There is a growing sense in America that old ways of doing things do not always make sense anymore. That applies to the way we go shopping or go to the movies or go to school, all of which we can do now without going anywhere.
So what about this thing, the SOTU? Is it something everyone really has to physically attend, or is there an adaptation available? Could this annual monster meetup near the National Mall just, well, go away?
Would we miss the hour-plus of speechifying and unspontaneous ovations from one side of the aisle or the other? Would we be the poorer without those hours of pregame and postgame punditry?
To be sure, something would be lost if the one truly bipartisan, bicameral, multibranch and multi-everything confab of the year disappears from the nation's capital.
But, for roughly half of our history, this ritual did not require anyone to go anywhere.
For more than 100 years, it was understood that a president's annual report to Congress would be a written document sent up to the Capitol. That's how things were from the time of Jefferson in the beginning of the 19th century until Wilson's arrival early in the 20th century.

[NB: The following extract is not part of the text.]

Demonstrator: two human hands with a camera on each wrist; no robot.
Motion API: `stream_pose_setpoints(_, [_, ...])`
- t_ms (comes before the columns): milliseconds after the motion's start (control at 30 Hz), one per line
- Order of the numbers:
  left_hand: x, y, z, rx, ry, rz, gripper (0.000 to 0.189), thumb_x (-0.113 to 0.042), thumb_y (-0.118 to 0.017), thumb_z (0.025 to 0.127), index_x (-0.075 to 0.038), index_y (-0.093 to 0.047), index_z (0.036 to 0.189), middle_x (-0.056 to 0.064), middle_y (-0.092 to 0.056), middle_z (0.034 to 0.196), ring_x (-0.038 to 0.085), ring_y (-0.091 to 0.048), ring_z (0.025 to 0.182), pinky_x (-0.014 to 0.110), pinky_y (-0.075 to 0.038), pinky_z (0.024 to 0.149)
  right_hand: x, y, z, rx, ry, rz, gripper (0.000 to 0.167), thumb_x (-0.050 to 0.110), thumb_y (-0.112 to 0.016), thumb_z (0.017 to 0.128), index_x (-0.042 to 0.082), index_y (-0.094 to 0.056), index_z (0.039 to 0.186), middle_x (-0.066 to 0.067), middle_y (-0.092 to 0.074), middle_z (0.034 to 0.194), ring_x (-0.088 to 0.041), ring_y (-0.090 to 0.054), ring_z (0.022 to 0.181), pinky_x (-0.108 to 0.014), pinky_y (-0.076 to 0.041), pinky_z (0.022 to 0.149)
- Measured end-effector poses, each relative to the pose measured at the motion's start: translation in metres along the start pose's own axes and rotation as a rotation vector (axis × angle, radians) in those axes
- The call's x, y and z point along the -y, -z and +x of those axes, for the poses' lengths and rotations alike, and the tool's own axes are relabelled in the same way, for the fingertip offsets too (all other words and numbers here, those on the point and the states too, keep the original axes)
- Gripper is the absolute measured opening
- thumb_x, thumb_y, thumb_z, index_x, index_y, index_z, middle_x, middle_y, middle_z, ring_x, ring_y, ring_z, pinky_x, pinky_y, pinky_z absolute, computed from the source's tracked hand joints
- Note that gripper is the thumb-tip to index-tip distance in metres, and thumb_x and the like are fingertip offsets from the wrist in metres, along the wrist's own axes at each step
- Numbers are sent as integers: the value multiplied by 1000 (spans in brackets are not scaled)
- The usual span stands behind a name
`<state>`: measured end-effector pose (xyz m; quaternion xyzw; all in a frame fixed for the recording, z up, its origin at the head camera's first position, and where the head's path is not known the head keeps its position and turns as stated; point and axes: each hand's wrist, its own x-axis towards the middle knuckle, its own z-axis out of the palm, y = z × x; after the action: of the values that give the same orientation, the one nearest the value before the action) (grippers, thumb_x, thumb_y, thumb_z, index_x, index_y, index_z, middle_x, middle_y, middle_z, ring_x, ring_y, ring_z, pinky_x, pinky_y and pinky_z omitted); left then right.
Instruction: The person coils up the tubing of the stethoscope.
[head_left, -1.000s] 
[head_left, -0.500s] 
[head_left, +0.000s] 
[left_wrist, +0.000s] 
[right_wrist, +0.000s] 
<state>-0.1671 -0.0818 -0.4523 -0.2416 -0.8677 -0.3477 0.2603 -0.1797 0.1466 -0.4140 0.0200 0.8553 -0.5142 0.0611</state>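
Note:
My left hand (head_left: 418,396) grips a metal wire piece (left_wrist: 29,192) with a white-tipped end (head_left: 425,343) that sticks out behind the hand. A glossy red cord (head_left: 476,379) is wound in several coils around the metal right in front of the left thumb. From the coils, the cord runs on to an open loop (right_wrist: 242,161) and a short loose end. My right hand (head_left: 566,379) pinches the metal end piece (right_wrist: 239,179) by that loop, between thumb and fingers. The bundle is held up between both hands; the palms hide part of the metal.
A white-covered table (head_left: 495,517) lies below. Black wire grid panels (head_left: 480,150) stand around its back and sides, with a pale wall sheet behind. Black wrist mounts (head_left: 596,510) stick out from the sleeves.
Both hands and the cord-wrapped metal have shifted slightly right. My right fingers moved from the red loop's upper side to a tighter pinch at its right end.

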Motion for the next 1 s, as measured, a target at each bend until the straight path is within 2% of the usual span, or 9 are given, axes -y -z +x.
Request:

Due to ill health, Wilson went back to mailing it in for the last two years he was president. Warren Harding did two SOTU addresses in person before dying in office. Calvin Coolidge gave his first in 1923 in person and allowed it to be broadcast on the radio. Then Coolidge went back to the written report, which Herbert Hoover also favored.
But starting with Franklin Roosevelt, the full value of the SOTU was appreciated and expanded upon. FDR used it to proclaim his "four freedoms," LBJ to announce his war on poverty and Richard Nixon to say "one year of Watergate is enough."
In the 1930s, the radio microphone became a fixture, followed by one for TV in 1947. And the presumption took hold that the president was addressing not only Congress but an entire nation — listening and watching on an ever-expanding array of electronic devices.
The SOTU itself has become a kind of electronic device and one of the most powerful a president has.
Over the years, there must have been times when Capitol Hill leaders wished they could lift that powerful device deftly from the hands of the president and put it on a shelf. But even those speakers of the House most at loggerheads with a president have felt they had to issue the routine invitation and sit there and take it. To do otherwise would have been unthinkable.
Until now.
So what will happen next?
Thursday the president said basically it's up to Pelosi. "It's really her choice," Trump said, "I would have done it in a different place but I think that would be very disrespectful to the State of the Union — to pick some other place. I could have done it. I could have gone to a big auditorium and gotten 25,000 people in one day."
The president added: "But I think that would be very disrespectful to the State of the Union. So what she said I thought was actually reasonable: We'll have the State of the Union when the shutdown is over."
Asked when that might be, Trump replied with "That I can't tell you, that I can't tell you. But, we have a lot of alternatives — but we need border security."
House Republican leaders had speculated last week that another venue on the Hill (like the GOP-controlled Senate chamber) might be found anytime the president of the United States wishes to speak. And surely that's true. And this week Trump received multiple offers from GOP governors who offered up their statehouses as alternative sites.
But does it make sense to do this speech at this time in any other place than the House floor? Or — as Trump seemed to concede this week in bowing to Pelosi — does a change from the traditional venue sap too much of the tradition, glory and grandeur?
And as long as we are asking questions, let us return to one posed a moment ago: Does it make sense to gather all these people at once the way we do, largely to project a false sense of unity?
Perhaps the best answer is another question: Would we be better off with no national show of unity at all?